Christopher J. Vigiolto (the "decedent") served in the United States Navy from February, 1943 until June, 1945. During this time he was stationed on two ships, which were built and/or reconditioned by the Bureau of Ships, Department of the Navy. The plaintiff's complaint alleges that while decedent was in the naval service he was exposed to and inhaled asbestos dust and fibers
and that as a proximate result of this exposure he contracted malignant pleural mesothelioma, from which he died on January 6, 1981.
Defendants argue that they are entitled to summary judgment because the plaintiff cannot identify the particular product or its manufacturer which allegedly caused decedent's death. Contending that the principle of tort law requiring proof of "causation" as a prerequisite to the fixing of liability has been firmly engrafted onto the products liability law of Pennsylvania, the defendants contest the validity and/or applicability of the enterprise or market share theories of liability in this case. Indeed, the defendants assert that not only are these theories inapplicable in the instant factual context, but that they are contrary to traditional and sound tenets of tort law generally.

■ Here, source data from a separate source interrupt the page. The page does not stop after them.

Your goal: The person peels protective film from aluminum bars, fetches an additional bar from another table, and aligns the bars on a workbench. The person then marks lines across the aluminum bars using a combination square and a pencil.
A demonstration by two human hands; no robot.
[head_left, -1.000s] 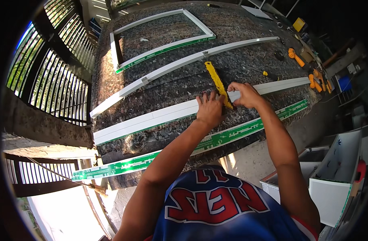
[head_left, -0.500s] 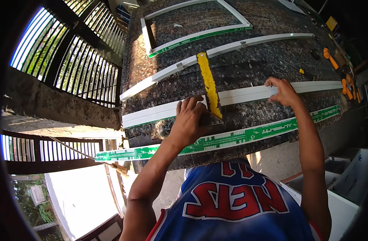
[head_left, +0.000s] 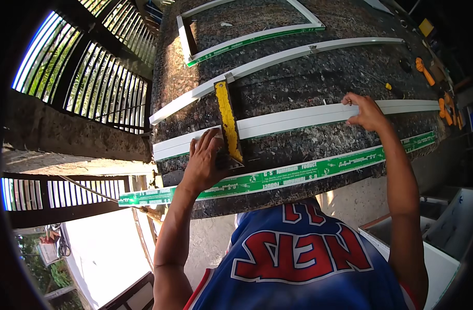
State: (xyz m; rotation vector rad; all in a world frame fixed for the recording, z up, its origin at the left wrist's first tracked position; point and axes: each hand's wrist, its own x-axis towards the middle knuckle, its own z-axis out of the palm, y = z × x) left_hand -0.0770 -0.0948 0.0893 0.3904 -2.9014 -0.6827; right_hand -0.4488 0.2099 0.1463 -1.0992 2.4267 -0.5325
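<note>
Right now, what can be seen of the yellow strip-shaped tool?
The yellow tool is a flat, straight strip, metal by its look, with dark worn patches. It lies across a long white bar, running away from the person. Its far end reaches a second white bar; contact there is unclear. Its near end extends past the first bar's edge, close beside the left hand; whether that hand grips it cannot be told.

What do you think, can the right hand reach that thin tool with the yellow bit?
Probably yes: the thin tool lies on the bench just beyond the right hand, and nothing tall seems to stand in between, only the flat white bar.
</note>
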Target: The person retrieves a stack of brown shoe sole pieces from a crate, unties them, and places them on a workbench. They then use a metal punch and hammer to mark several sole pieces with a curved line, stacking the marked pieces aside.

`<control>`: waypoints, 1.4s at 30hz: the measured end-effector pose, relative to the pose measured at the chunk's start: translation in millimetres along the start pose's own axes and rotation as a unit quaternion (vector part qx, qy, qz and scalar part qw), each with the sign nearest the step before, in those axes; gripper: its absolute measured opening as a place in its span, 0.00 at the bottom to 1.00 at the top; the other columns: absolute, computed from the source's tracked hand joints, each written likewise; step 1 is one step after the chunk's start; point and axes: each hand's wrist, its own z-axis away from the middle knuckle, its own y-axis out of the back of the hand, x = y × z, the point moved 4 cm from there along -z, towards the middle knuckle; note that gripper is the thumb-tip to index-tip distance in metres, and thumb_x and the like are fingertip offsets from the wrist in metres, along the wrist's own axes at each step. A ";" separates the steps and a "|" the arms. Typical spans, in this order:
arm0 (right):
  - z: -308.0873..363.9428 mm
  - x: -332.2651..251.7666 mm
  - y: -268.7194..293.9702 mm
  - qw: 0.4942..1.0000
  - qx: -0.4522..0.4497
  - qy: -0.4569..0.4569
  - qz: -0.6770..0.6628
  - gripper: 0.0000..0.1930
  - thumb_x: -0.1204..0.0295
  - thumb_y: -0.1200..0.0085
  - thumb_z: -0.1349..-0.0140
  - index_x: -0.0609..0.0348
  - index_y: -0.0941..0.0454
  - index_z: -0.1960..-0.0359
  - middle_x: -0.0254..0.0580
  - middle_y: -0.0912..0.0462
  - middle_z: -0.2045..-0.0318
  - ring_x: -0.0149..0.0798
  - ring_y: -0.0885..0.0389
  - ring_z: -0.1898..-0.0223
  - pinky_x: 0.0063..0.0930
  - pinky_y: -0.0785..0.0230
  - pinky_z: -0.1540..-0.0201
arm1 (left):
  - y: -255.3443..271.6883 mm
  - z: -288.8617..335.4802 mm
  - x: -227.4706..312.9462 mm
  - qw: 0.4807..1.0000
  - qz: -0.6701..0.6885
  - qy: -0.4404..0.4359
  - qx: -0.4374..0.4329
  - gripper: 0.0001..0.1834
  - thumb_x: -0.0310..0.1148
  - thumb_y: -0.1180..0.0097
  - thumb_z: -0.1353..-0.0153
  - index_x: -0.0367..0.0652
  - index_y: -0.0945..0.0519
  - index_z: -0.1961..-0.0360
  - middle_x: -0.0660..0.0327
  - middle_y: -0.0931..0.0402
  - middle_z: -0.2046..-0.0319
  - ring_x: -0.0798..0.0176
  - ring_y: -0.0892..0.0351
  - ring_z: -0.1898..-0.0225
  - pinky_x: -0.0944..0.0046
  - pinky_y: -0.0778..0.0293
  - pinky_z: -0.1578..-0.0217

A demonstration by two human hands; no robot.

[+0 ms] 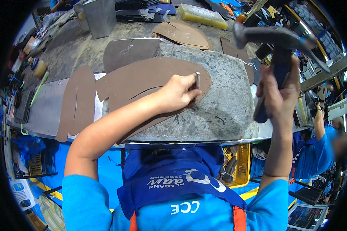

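Observation:
My left hand (178,91) pinches a short metal punch (197,79) upright on a large brown leather piece (138,75), close to its rounded right end. Under that end lies a grey stone slab (231,96). Raised at the right, my right hand (280,92) is wrapped round the dark blue handle of a hammer (272,35). The hammer's dark metal head is up in the air, apart from the punch and slightly blurred. A second brown leather piece (78,102) with slits lies to the left, and a darker piece (131,54) sits behind the large one.
Stacked tan leather pieces (181,34) and a yellowish block (203,16) lie at the back of the table. A metal container (98,18) stands back left, near a jar (37,68). Below the table's edge is a yellow crate (241,165). Another person (316,154) is at the far right.

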 end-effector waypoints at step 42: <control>15.9 -5.8 -38.0 0.932 -0.269 0.098 0.223 0.21 0.78 0.43 0.51 0.59 0.36 0.54 0.49 0.23 0.75 0.47 0.22 0.75 0.32 0.31 0.72 | 10.0 24.6 17.2 0.990 -0.090 -0.110 -0.026 0.08 0.26 0.43 0.47 0.36 0.29 0.68 0.56 0.25 0.78 0.65 0.22 0.73 0.63 0.28 0.72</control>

In a motion for summary judgment, the moving party must demonstrate that there exists no genuine issue as to any material fact and that he is entitled to judgment as a matter of law. Fed.R.Civ.P. 56(c), 28 U.S.C. In considering a motion for summary judgment, the court must determine whether any issues of material fact exist, assume the resolution of the existence of any such issue in favor of the non-movant, and determine whether the movant is entitled to judgment as a matter of law. First Jersey Nat. Bank v. Dome Petroleum, LTD., 723 F.2d 335 (3d Cir. 1983). See, e.g., Hollinger v. Wagner Min. Equipment Co., 667 F.2d 402, 405 (3d Cir. 1981).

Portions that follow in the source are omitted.